- Problem to work on
Looking through the data, please report how many lines contain the string "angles", giving nothing but the number.

- Data

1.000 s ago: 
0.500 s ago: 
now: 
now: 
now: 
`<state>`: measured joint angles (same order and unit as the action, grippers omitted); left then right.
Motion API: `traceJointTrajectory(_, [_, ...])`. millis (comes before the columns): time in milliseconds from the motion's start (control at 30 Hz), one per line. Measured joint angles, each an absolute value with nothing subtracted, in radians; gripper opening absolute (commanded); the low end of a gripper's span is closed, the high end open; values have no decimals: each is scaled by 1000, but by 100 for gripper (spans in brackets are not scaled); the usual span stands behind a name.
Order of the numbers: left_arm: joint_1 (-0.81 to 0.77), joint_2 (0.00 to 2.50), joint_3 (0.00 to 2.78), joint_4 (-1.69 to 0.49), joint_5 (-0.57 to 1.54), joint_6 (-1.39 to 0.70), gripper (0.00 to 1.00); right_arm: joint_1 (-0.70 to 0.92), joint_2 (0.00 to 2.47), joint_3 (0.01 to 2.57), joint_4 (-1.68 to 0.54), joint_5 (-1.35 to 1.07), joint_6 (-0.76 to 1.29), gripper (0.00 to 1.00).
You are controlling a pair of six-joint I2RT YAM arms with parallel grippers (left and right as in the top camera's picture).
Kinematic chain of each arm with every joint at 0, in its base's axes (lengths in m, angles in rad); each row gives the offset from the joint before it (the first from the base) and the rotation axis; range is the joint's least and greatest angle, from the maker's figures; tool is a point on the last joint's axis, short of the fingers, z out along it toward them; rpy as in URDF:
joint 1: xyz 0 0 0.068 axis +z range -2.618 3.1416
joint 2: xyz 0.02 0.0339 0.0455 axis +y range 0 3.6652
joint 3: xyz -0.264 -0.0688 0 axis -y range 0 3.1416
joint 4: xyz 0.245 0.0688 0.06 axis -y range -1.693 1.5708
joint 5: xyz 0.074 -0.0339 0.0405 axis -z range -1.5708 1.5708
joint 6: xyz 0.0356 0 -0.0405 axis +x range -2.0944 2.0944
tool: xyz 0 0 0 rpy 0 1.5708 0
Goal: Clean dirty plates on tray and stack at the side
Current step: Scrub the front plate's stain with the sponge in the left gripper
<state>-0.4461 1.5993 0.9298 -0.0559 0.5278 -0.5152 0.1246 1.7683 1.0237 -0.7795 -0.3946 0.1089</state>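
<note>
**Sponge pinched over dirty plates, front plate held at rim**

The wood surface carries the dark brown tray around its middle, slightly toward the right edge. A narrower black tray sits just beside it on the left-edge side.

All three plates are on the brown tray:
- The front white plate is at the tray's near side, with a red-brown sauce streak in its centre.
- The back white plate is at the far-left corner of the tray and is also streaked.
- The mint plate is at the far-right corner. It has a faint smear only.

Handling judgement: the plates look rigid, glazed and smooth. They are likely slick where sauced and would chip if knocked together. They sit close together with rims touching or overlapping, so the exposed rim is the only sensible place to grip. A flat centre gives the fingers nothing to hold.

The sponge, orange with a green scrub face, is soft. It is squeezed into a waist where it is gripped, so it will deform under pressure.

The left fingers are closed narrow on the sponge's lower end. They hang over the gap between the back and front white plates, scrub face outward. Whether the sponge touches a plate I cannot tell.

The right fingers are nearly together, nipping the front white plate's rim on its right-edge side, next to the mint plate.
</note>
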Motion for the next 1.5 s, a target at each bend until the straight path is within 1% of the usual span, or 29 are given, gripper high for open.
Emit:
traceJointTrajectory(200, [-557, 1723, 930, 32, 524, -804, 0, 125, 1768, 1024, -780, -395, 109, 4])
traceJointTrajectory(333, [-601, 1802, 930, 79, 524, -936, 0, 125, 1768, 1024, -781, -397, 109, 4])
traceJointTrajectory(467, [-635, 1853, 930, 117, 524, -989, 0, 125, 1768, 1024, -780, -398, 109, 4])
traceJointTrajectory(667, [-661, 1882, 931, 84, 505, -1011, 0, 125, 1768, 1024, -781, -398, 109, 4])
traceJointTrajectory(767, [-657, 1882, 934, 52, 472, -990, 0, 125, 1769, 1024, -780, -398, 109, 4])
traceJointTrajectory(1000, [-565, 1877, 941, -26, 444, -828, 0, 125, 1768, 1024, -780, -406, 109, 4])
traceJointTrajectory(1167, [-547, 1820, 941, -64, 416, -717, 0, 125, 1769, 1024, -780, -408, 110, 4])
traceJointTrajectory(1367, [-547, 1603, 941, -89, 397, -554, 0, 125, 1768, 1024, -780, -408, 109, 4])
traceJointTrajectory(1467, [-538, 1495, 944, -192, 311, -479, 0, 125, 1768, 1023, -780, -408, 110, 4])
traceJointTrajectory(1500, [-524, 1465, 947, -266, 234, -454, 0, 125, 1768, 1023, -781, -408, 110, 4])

- Response area
3